Wilson, Hepp, Hompe, Davidson, O’Donnell, and Propson “cover[ed] up the harassment and retaliation against Moss, and participat[ed] in the retaliatory actions, and violat[ed] and depriv[ed] Moss of his Constitutional rights.” Dkt. 1, ¶¶ 91–96. ANALYSIS Moss asserts claims under 42 U.S.C. § 1983 and the United States Constitution for deprivation of due process, retaliation, inadequate medical care, and conspiracy. A. Due process

Moss asserts Fourteenth Amendment due process claims against Hepp, Kinnard, Wilson, Hompe, O’Donnell, Born, and Davidson, contending that they denied him an opportunity to contest a false conduct report that Kinnard filed against him. In certain circumstances, procedural problems related to inmate discipline can state a claim for relief under the Due Process Clause of the Fourteenth Amendment.
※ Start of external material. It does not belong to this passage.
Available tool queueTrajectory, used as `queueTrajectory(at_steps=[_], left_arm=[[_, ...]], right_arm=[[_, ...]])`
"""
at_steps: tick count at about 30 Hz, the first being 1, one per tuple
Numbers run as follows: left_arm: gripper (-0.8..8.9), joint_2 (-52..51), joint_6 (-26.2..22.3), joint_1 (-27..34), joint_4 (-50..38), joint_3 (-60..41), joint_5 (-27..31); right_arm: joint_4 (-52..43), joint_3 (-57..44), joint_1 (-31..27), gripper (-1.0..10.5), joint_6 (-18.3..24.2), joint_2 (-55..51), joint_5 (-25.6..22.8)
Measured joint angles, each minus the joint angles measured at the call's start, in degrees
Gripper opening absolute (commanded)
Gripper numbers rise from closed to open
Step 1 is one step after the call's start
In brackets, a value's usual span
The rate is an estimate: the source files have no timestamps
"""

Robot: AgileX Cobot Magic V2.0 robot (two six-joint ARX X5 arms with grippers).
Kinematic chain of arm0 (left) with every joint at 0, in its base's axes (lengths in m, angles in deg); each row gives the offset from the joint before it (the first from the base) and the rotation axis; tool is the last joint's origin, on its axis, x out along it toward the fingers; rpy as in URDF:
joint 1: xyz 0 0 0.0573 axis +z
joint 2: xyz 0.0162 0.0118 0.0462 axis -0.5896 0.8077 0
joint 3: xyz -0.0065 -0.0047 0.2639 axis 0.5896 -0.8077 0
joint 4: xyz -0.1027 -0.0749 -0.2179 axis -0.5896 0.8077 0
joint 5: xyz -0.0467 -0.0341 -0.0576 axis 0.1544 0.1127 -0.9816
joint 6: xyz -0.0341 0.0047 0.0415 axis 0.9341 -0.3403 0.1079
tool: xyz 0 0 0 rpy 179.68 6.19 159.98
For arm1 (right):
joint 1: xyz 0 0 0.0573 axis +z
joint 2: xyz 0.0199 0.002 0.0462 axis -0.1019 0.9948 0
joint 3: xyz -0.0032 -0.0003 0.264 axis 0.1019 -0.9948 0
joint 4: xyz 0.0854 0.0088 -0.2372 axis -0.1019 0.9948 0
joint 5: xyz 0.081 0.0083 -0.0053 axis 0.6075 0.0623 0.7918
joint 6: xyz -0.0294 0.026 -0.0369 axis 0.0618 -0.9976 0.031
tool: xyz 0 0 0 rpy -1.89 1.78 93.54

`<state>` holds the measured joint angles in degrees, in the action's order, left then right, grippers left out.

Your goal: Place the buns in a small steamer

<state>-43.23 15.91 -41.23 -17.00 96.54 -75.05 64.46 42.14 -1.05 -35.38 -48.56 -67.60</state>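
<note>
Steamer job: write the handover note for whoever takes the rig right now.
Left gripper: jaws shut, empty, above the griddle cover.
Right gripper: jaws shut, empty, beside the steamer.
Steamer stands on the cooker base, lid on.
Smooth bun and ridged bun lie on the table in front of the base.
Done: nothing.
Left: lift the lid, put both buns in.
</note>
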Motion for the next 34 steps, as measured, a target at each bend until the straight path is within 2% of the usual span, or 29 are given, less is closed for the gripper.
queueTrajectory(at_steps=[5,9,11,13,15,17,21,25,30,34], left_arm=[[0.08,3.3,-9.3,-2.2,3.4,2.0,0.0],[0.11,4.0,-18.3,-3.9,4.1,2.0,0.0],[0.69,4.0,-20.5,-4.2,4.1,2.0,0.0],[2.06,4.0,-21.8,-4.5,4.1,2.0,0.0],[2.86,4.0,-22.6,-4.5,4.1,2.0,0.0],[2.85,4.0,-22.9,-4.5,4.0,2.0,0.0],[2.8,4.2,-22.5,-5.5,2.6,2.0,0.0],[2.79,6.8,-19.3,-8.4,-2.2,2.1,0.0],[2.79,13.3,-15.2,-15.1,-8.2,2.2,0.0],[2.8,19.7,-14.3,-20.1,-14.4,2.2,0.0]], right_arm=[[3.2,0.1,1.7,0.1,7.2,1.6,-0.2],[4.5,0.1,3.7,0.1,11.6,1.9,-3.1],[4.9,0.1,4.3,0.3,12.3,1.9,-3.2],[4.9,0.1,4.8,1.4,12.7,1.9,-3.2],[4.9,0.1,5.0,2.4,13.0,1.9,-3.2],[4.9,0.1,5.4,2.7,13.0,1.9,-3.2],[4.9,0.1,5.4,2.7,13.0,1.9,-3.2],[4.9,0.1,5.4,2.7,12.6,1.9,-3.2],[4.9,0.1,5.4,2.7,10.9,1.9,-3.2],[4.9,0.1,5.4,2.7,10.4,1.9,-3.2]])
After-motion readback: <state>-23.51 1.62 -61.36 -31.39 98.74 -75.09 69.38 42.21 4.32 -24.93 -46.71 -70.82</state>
To prevail on a procedural due process claim, a plaintiff must demonstrate that he: (1) has a cognizable property or liberty interest; (2) has suffered a deprivation of that interest; and (3) was denied due process. Khan

v. Bland, 630 F.3d 519, 527 (7th Cir. 2010). As for the first and second elements, Moss hasn’t alleged that any of the defendants deprived him of a cognizable liberty or property interest. The Supreme Court has explained that a prisoner’s cognizable liberty interests “will be generally limited to freedom from restraint which . . . imposes [an] atypical and significant hardship on the inmate in relation to the ordinary incidents of prison life.” Sandin v. Conner, 515 U.S. 472, 483–84 (1995). A disciplinary decision that results in a long period of segregated confinement may implicate a liberty interest, but shorter periods of confinement usually do not. Compare Lekas v. Briley, 405

F.3d 602, 611–12 (7th Cir. 2005) (90 day period in segregation did not implicate liberty interest because conditions were not atypical and significant to alter the nature of confinement) and Castillo v. Johnson, 592 F. App’x 499, 502 (7th Cir. 2014) (two months in supermax conditions not long enough to create liberty interest) with Marion v. Columbia Corr. Inst., 559 F.3d 693, 697–98 (7th Cir. 2009) (prisoner’s confinement in segregation for 240 days may implicate liberty interest). Moss doesn’t say in the complaint what punishment he faced as a result of the false conduct report, so he hasn’t alleged that he was deprived of a cognizable liberty interest.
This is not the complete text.